Il y avait à Neuchâtel deux tabous à propos de la caisse de pension publique: la primauté des prestations et l’âge de la retraite. Le premier tient bon, mais le second est tombé, au terme du délicat exercice consistant à négocier un paquet de mesures pour assainir une caisse née en 2010 de la fusion des caisses du canton, des Villes de Neuchâtel et La Chaux-de-Fonds et d’autres partenaires parapublics.

Accord politique

S’il voulait aboutir au taux légal cantonal de couverture de 100%, Neuchâtel devrait injecter 2,1 milliards dans sa caisse de prévoyance. Il se contentera des exigences fédérales, soit un taux de couverture de 80% dans 40 ans. Le taux actuel est d’à peine plus de 50%.

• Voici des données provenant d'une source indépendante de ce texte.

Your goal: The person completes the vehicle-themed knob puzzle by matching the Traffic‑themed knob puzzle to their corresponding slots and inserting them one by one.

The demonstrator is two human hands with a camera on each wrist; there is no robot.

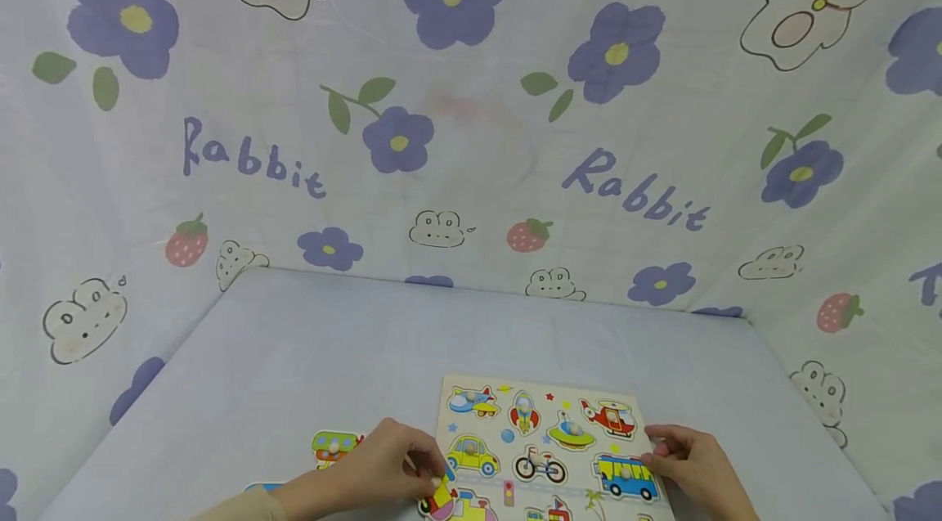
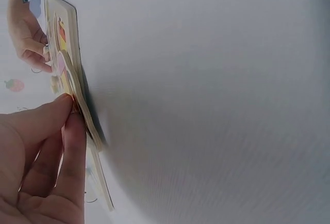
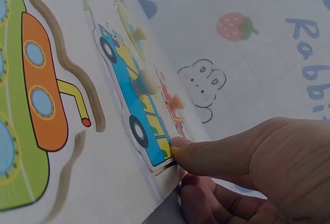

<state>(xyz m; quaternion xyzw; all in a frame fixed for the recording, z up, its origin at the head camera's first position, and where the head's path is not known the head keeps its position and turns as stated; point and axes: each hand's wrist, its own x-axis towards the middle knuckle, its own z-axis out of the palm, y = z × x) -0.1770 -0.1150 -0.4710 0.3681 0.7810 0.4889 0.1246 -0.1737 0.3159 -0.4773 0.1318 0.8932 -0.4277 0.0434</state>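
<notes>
Near the bottom of the head view lies a wooden peg puzzle board (image 1: 508, 390) with vehicle pieces seated in it. My left hand (image 1: 386, 464) pinches a loose red-and-yellow puzzle piece (image 1: 441, 500) between thumb and fingertips. That puzzle piece (image 2: 77, 92) is held tilted at the board's left edge, seen nearly edge-on in the left wrist view. My right hand (image 1: 692, 464) grips the board's right edge, its thumb (image 3: 206, 154) on top beside the bus piece (image 3: 136, 95) and the other fingers curled at the edge.
Left of the board lies a green puzzle piece with a peg (image 1: 334, 447), partly behind the left hand. A blue-edged piece (image 1: 265, 487) shows near the left forearm. Patterned fabric walls (image 1: 471, 177) rise behind and beside the pale tabletop (image 1: 368, 333).
</notes>
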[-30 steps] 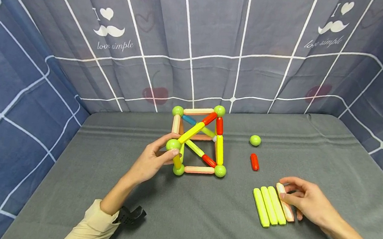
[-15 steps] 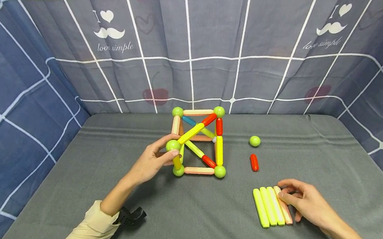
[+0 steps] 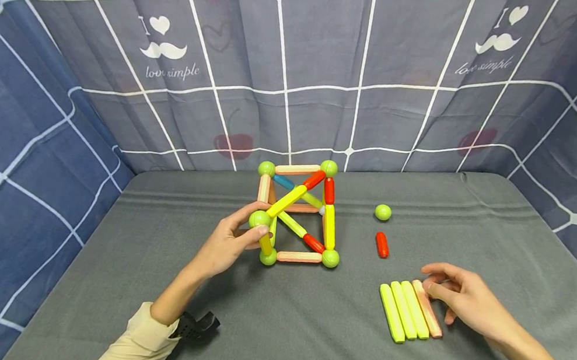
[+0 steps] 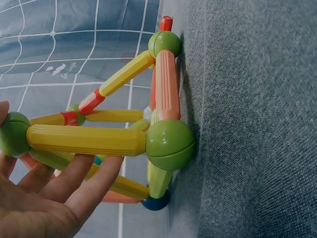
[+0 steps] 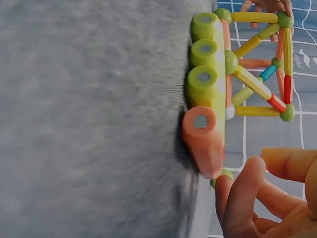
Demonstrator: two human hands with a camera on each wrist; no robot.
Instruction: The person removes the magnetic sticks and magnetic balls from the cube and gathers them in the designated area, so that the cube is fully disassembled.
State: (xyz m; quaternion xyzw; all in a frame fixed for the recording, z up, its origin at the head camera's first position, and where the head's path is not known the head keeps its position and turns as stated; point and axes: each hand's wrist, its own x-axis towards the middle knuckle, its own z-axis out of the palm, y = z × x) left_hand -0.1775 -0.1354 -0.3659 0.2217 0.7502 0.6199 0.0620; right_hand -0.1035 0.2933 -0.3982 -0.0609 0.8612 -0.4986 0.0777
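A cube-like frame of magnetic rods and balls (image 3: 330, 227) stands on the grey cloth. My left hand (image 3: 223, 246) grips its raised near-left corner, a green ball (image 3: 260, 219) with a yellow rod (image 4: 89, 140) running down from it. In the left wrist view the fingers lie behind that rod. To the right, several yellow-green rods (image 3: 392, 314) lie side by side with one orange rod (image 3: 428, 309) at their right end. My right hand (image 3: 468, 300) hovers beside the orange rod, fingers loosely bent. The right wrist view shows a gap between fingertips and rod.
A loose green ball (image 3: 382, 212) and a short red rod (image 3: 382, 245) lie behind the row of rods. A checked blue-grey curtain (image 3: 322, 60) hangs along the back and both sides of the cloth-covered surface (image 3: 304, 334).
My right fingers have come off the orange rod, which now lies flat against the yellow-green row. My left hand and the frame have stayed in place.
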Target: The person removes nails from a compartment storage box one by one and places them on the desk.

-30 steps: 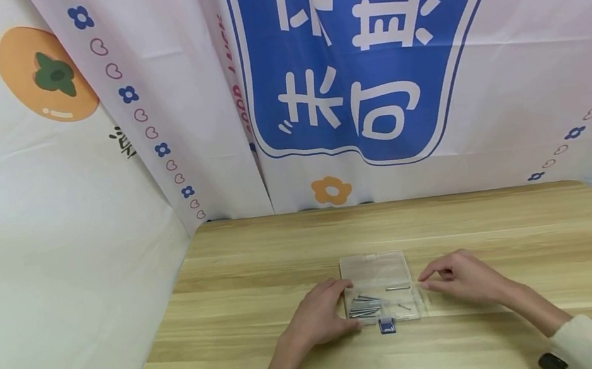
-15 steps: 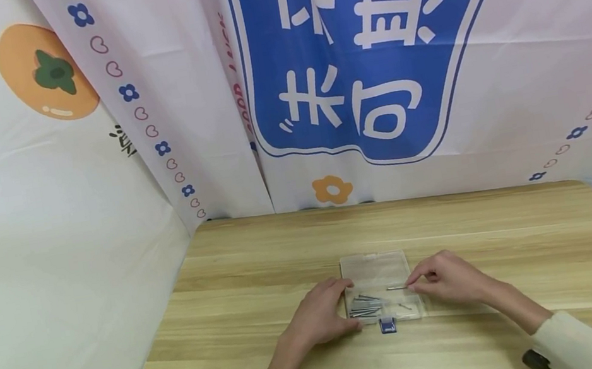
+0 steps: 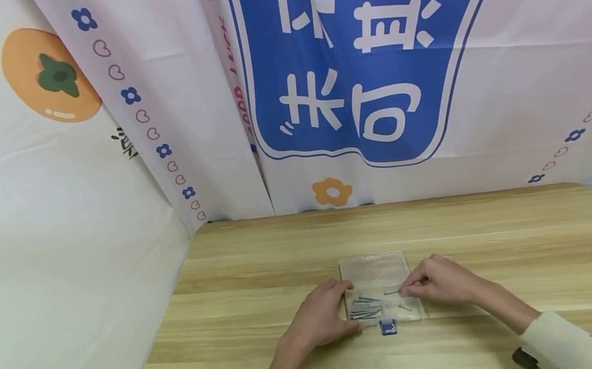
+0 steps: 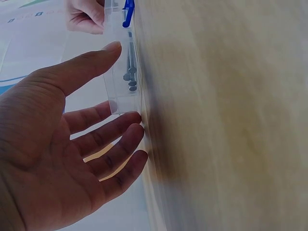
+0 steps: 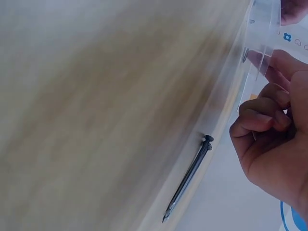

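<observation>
A clear plastic box [image 3: 372, 270] lies on the table with its lid folded back and a blue latch [image 3: 388, 327] at its front. My left hand [image 3: 320, 315] holds the box's left end, thumb at the front wall and index finger farther back; the other fingers reach past the end in the left wrist view. With thumb and index finger, my right hand [image 3: 441, 281] pinches one end of a nail [image 3: 390, 292] over the right part of the box. Several long nails [image 3: 366, 313] fill the left compartments, and a small nail [image 3: 404, 308] lies at front right.
One more nail [image 5: 186, 179] lies on the table near the right wrist, hidden from the head view. Wooden tabletop [image 3: 261, 260] surrounds the box. A printed white cloth [image 3: 202, 96] hangs behind the table, with plain cloth at the sides.
My right hand has moved left from beside the box to over its right part, and its fingertips have taken the nail there. My left hand keeps its place.
</observation>
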`<move>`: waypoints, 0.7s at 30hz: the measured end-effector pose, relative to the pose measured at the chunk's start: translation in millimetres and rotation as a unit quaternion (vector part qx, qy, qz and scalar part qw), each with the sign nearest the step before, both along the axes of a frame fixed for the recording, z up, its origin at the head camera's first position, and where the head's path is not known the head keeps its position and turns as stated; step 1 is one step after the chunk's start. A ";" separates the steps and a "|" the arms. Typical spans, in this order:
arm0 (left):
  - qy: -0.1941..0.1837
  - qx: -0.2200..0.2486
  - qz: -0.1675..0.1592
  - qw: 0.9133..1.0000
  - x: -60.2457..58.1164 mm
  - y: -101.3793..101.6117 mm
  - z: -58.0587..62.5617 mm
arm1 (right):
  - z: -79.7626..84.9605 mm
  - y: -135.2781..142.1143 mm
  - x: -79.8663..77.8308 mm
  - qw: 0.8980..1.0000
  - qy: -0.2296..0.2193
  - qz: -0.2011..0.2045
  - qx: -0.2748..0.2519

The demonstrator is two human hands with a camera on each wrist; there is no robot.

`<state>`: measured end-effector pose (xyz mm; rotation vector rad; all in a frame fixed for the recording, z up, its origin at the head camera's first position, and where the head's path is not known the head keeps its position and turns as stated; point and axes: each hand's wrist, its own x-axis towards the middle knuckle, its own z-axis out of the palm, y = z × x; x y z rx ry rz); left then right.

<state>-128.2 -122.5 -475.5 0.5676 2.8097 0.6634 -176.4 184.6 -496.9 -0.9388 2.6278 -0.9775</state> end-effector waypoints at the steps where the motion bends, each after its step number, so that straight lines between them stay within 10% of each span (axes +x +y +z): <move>1: -0.001 0.000 0.000 1.000 0.2 0.0 -0.1 | -0.5 -0.5 -0.2 1.000 -0.006 0.002 -0.004; 21: -0.002 0.000 -0.001 1.000 -0.5 -0.9 1.2 | 2.3 -21.6 -4.0 0.999 0.044 0.013 0.022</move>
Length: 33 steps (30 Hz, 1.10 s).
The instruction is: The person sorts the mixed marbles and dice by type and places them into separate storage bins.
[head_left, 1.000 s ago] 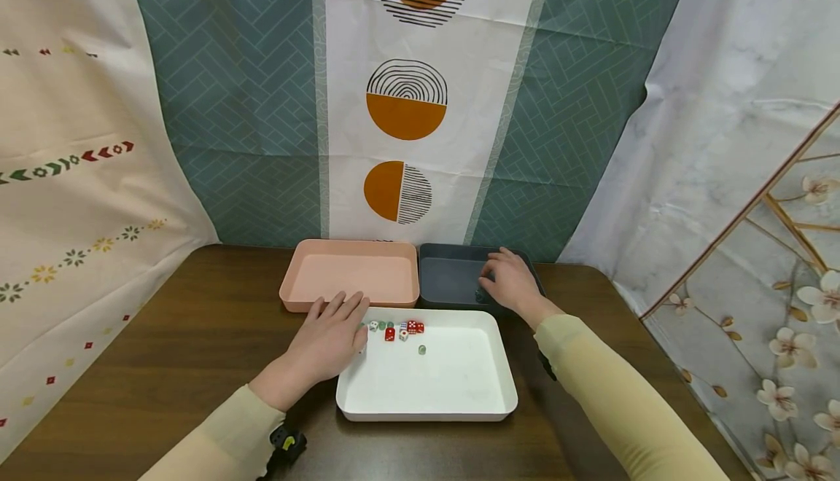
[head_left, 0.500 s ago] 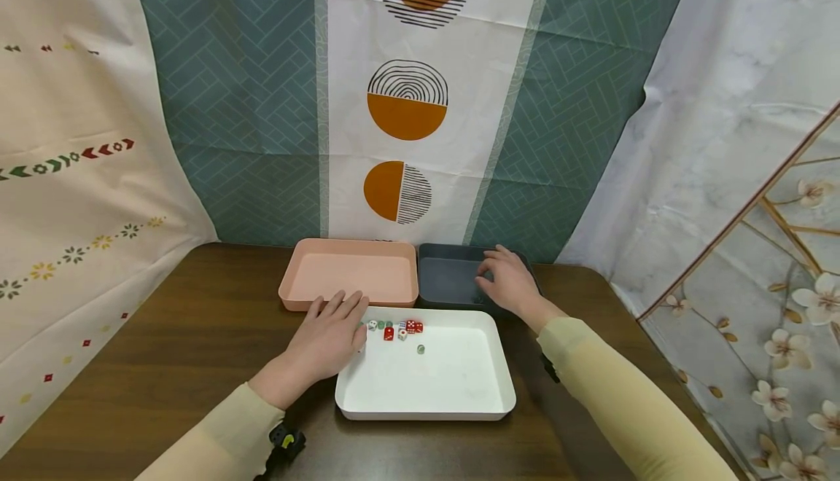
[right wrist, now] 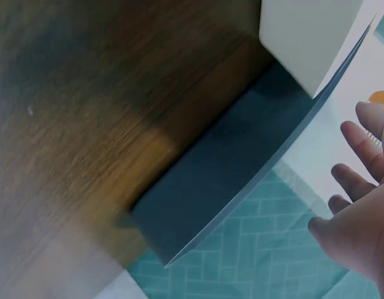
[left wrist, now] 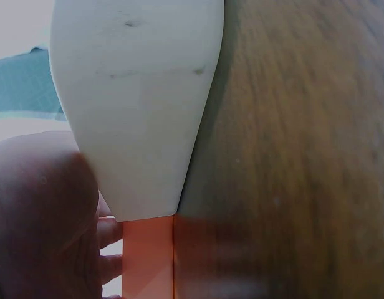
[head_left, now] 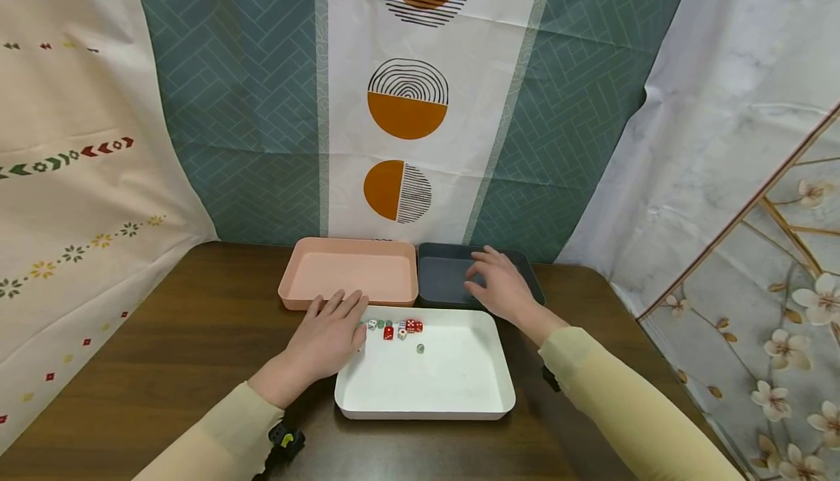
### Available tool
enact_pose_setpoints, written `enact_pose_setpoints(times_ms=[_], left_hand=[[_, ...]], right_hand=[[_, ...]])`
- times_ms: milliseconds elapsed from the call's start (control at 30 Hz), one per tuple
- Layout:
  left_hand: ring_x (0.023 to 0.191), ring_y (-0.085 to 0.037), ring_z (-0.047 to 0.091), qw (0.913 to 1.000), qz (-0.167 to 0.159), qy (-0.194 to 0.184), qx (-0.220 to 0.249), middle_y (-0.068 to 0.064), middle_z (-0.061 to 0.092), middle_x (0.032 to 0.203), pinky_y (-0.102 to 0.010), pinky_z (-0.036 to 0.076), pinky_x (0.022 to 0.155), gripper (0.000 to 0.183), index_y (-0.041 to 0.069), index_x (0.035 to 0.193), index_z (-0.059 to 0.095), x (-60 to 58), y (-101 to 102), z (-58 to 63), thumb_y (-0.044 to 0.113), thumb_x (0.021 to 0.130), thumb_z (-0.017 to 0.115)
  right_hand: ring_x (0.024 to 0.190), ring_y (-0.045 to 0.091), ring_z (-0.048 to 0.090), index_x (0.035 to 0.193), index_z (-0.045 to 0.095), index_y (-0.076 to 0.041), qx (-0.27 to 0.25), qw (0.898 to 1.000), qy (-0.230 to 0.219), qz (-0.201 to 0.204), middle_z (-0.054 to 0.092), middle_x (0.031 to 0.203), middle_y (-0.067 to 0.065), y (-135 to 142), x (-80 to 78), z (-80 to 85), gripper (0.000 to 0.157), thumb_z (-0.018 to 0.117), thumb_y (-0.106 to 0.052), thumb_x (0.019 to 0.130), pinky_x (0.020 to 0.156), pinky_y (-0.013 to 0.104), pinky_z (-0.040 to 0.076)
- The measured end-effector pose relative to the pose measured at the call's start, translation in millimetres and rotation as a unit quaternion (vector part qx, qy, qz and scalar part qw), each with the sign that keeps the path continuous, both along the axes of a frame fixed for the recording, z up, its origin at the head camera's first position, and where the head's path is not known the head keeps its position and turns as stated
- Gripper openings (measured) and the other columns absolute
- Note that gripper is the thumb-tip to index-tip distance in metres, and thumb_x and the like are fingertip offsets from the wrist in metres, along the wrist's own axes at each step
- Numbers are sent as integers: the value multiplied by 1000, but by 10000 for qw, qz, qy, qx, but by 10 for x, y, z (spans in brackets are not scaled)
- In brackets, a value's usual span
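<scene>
My left hand (head_left: pixel 323 340) lies over the left rim of the white tray (head_left: pixel 453 386), fingers straight and reaching towards the pink tray (head_left: pixel 351 267). Near its thumb, several small dice are grouped at the tray's back left: red dice (head_left: pixel 389 333), white dice (head_left: pixel 402 334) and small green pieces (head_left: pixel 380 324). One greenish piece (head_left: pixel 421 348) sits apart, nearer the middle. Over the dark grey tray (head_left: pixel 441 277) hovers my right hand (head_left: pixel 504 286). Its fingers (right wrist: pixel 360 146) are spread and loosely bent in the right wrist view, holding nothing visible. The hand covers part of the dark tray's inside.
The pink and dark trays stand side by side behind the white one on a brown wooden table (head_left: pixel 197 335). A patterned cloth (head_left: pixel 262 138) hangs behind the table, with other cloths on both sides. Each wrist carries a dark strapped device.
My right hand has risen a little and shifted left over the dark tray, its fingers opening out. A dark piece seen by its fingertips earlier is no longer visible. The left hand stays put.
</scene>
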<state>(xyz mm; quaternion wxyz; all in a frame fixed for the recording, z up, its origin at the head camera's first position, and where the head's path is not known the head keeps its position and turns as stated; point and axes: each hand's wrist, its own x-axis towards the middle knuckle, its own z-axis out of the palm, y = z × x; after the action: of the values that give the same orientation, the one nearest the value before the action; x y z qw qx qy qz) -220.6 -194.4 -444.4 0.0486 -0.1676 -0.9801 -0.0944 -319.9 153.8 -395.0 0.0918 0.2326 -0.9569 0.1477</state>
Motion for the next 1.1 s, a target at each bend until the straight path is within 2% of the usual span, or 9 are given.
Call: enact_pose_setpoints(times_ms=[100, 433, 633, 1100], left_hand=[[164, -45, 28, 10000, 4, -4, -2, -17, 37, 176, -70, 17, 130, 61, 3, 169, 43, -4, 1, -1, 34, 117, 49], [164, -45, 28, 10000, 3, 1, 8, -17, 36, 176, -70, 16, 130, 61, 3, 169, 43, -6, 1, -3, 34, 117, 49], [163, -46, 28, 10000, 2, -6, 22, -18, 37, 176, -71, 17, 130, 60, 2, 168, 44, 5, 9, 11, 33, 116, 50], [164, -46, 28, 10000, 3, -32, 20, -18, 37, 176, -71, 17, 130, 61, 2, 168, 44, 19, 11, 20, 33, 116, 49]], right_hand=[[165, 40, 26, 123, 80, -9, -108, 9999, -20, 77, 50, 168, 19, -33, 48, 10, 23, 78, -24, 106, 130, 67, 22], [167, 35, 22, 127, 81, -10, -390, 9982, -293, 356, 48, 170, 14, -156, 240, 25, 28, 81, -25, 103, 132, 62, 23], [167, 34, 24, 126, 82, -12, -468, 9975, -293, 448, 49, 169, 12, -218, 325, 12, 29, 84, -26, 101, 127, 67, 31], [168, 30, 21, 123, 84, -16, -681, 9915, -856, 698, 49, 170, 6, -384, 492, -70, 29, 90, -25, 96, 124, 63, 39]])
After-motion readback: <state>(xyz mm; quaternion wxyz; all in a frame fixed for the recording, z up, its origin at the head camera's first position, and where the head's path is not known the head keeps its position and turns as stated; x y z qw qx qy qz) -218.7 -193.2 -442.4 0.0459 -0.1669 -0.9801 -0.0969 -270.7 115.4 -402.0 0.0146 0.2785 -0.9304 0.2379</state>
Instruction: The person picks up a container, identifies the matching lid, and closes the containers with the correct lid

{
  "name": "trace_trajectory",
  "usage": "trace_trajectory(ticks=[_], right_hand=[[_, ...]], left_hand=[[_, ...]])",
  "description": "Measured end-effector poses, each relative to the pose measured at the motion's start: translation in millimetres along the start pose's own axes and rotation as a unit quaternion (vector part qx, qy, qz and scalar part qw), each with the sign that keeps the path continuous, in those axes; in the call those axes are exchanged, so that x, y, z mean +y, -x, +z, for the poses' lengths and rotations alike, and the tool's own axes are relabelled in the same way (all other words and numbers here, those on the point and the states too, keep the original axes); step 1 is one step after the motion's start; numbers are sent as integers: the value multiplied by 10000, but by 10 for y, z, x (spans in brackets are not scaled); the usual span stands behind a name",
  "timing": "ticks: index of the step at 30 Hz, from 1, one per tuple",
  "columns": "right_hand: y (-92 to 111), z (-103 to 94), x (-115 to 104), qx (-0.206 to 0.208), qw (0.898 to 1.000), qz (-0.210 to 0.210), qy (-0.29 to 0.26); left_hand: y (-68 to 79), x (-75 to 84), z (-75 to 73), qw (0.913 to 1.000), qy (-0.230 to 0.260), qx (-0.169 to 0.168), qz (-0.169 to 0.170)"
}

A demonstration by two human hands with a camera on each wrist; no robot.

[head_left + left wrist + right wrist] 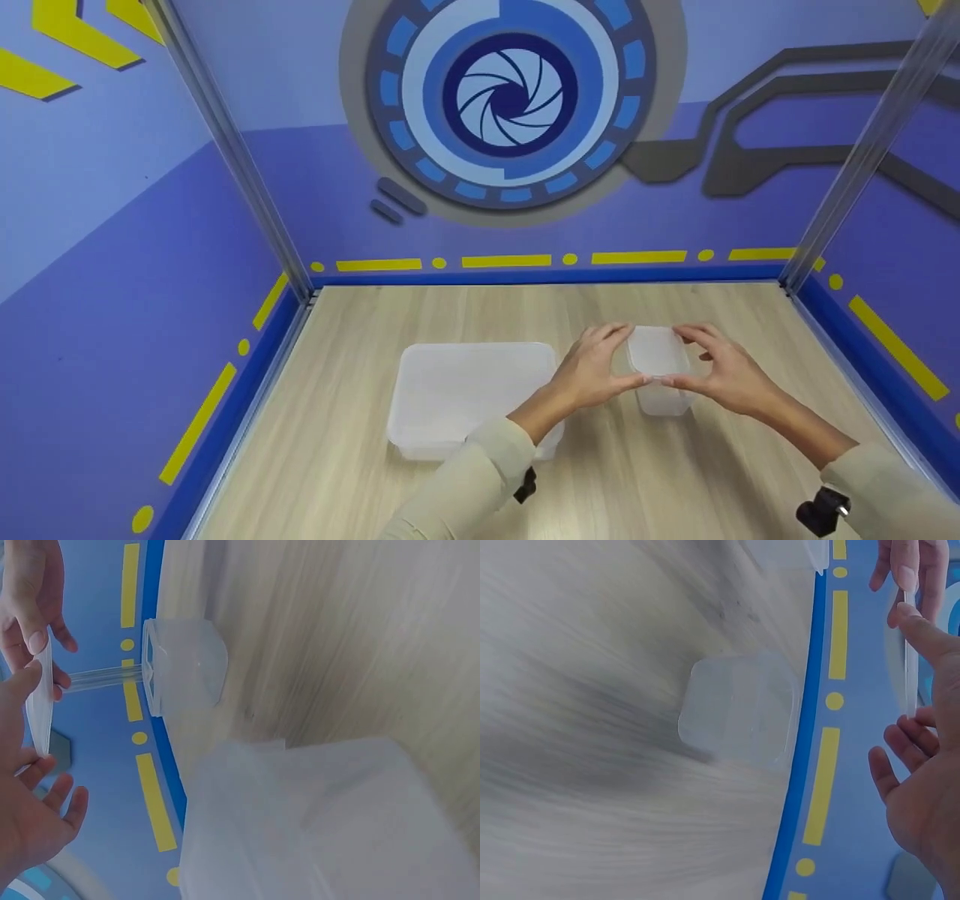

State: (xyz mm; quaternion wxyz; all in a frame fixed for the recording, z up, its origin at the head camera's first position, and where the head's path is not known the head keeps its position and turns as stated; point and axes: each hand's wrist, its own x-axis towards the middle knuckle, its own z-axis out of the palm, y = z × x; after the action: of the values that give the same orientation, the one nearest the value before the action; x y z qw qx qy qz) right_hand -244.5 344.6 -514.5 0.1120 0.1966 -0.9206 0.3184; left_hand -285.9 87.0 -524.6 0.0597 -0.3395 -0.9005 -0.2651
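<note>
A small white translucent lid point(657, 351) is held level by both hands above a small clear plastic food container point(666, 402). My left hand point(592, 369) pinches the lid's left edge, thumb at the near side and fingertips at the far corner. On the opposite edge my right hand point(731, 371) pinches it the same way, and the two thumbs nearly meet. Both wrist views show the lid point(40, 709) edge-on with a gap between it and the small container point(739, 709), which stands upright on the table.
A larger translucent food container point(472, 390), with its lid on, sits to the left, partly behind the left forearm. Blue-purple panels point(315, 202) with metal corner posts point(232, 142) enclose the wooden table point(337, 375) at the back and sides.
</note>
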Motion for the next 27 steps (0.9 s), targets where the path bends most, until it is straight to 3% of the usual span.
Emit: trace_trajectory(ticks=[14, 27], right_hand=[[19, -27, 216, -114, 9996, 140, 198], [88, 69, 341, -82, 9996, 267, 83]], left_hand=[[-122, 101, 229, 9991, -226, -92, -347], [-182, 121, 399, 9972, -233, -326, -638]])
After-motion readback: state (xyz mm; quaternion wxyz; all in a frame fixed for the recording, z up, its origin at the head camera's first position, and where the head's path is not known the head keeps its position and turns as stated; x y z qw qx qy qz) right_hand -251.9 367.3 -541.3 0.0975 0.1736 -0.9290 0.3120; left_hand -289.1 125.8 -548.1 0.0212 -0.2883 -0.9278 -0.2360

La recapitalisation est d’abord politique et découle d’un compromis âprement négocié durant 11 séances réunissant les partenaires sociaux. Les employeurs et les employés l’ont approuvé, souvent dans la résignation, sauf un, le Conseil d’Etat. Qui traîne les pieds. Une attitude vertement dénoncée par les associations d’employés.

Le programme vise un taux de couverture de 60% en 2020. Il s’appuie sur une base optimiste de rendement de la fortune de 4% par année. Si la primauté des prestations est conservée – elle pourrait être contestée en débat parlementaire par une droite qui lui préfère la primauté des cotisations –, les assurés devront passer à la caisse en payant 1% de plus de cotisation. Le taux d’intérêt technique est ramené de 4 à 3,5%. Au moins jusqu’en 2018, et pour autant que l’inflation ne soit pas trop importante, les rentes ne seront plus indexées. La mesure la plus spectaculaire est l’augmentation de l’âge de la retraite. De 62 à 64 ans. C’est ce qui sera inscrit dans la loi. En réalité, de 2014 à 2019, l’augmentation ne sera que d’une année, à 63 ans. Si les objectifs de recapitalisation sont atteints en 2019, une deuxième phase de cinq ans maintiendra la retraite à 63 ans, puis une éventuelle troisième. En 2029 au plus tard, la retraite sera à 64 ans.

Partenariat social

Les employeurs contribueront eux aussi, en payant 1,5% de plus de cotisation (cela représente 15 millions par an pour l’Etat, par exemple). Ils verseront 60 millions dans la caisse Prévoyance.ne et créeront une réserve de fluctuation de valeur de 270 millions. Les 330 millions seront vraisemblablement prêtés par la caisse de pension, remboursables en 40 annuités.

«Un gros nuage est en train de se dissiper», se réjouit le conseiller d’Etat Thierry Grosjean, saluant «un partenariat social responsable». Représentant la Ville de Neuchâtel, Alain Ribaux parle de projet «solide et nuancé»: «Ce plan a l’immense mérite de ramener la sérénité.» Le secrétaire du SSP, Thierry Clément, est plus critique, même s’il souscrit au plan: «C’est, en gros: vous travaillerez plus, vous cotiserez plus, pour une rente moindre, sans indexation.» Il se montre également sceptique face à l’équilibre des efforts: les employeurs contribuent à hauteur de 45%, les cotisants pour 29% et les rentiers pour 26%. Le Grand Conseil aura le dernier mot, au printemps 2013.